Think about all the hats a Pastor wears: counselor; therapist; cheerleader; prophet; preacher;  marry-er; bury-er;  CEO; CFO; real estate investor; board member; boss; friend; and tons of others, depending on the need of the day.

Above all, there’s the spiritual warfare aspect of my job.  Satan knows if he can take me down, he can damage the faith of thousands of people. Would you say I am a target? Would you say he wants me out of the ministry? Would you say he wants me discouraged? Lazy? Prideful? Undisciplined? Unloving? Unfaithful?  You bet he does. And, you can bet he’s got a host of demons assigned to me and every other pastor, because he can do a ton of damage through us.

All of this is why, as pastors, we must nail down our call. Now. Yesterday. If you’re thinking about planting a church, do not plant a church unless you know that you know that you know that God is calling you to do so. If you’re in vocational ministry now or pastoring a church and you don’t know that you know that you know that God called you into vocational ministry, do yourself and the church a favor: quit. Resign. Get out. Now. It’s only a matter of time before you quit anyway. Here’s what Jesus said:

“A hired hand will run when he sees a wolf coming. He will leave the sheep because they aren’t his and he isn’t their shepherd. And so the wolf attacks them and scatters the flock. The hired hand runs away because he is merely hired and has no real concern for the sheep” (John 10:12-13, NLT).

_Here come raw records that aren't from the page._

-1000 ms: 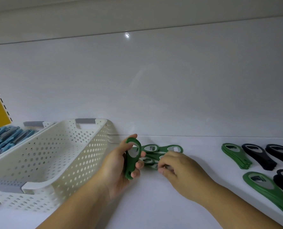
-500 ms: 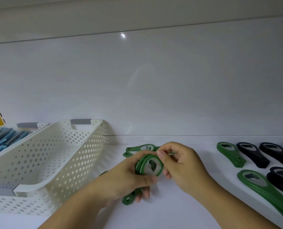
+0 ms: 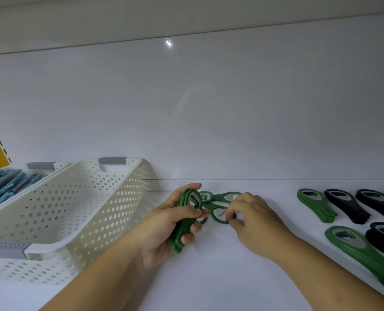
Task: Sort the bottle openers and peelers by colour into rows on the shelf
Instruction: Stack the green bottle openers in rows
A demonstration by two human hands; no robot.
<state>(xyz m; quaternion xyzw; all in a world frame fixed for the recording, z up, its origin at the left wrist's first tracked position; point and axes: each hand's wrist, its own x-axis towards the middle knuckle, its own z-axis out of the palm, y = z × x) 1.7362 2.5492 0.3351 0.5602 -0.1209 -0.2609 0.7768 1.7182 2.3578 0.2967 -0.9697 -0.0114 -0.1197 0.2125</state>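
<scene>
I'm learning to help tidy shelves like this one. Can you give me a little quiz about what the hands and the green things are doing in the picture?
1. True or false: the left hand holds a stack of green bottle openers.
2. What is the right hand reaching for? A) a black opener B) a loose green opener on the shelf C) the white basket
3. Fill in: the sorted openers on the right side of the shelf are green and ____.

Key: 1 true. 2 B; its fingers are at the opener's ring. 3 black, or a very dark colour.
</scene>
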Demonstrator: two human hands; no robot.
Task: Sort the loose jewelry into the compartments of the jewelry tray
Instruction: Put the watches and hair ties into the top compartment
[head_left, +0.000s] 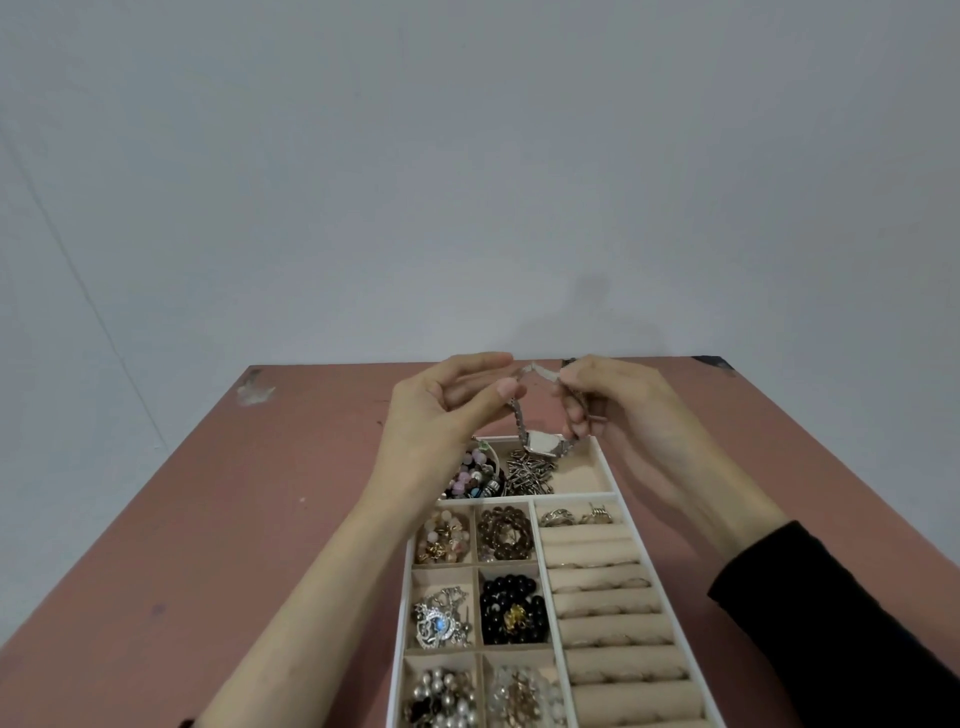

You must be called or you will run away when times get tough. If I did not know for certain that God had called me to do what I’m doing right now, I would have quit dozens of times. You will, too.

However, if we know we have been called, it means we know we can’t quit, even when it’s hard. I can’t do anything else. I’m called! Anything else would be disobedient to God. We must hold tightly to the call. When we’re called, this is God’s prayer for us:

“Therefore, my dear brothers, stand firm. Let nothing move you. Always give yourselves fully to the work of the Lord, because you know that your labor in the Lord is not in vain” (1 Corinthians 15:58, NIV).

So, those are my top 5 lessons that I’ve learned after planting and growing a healthy, thriving church. What would you add to the list? Which of these are toughest for you?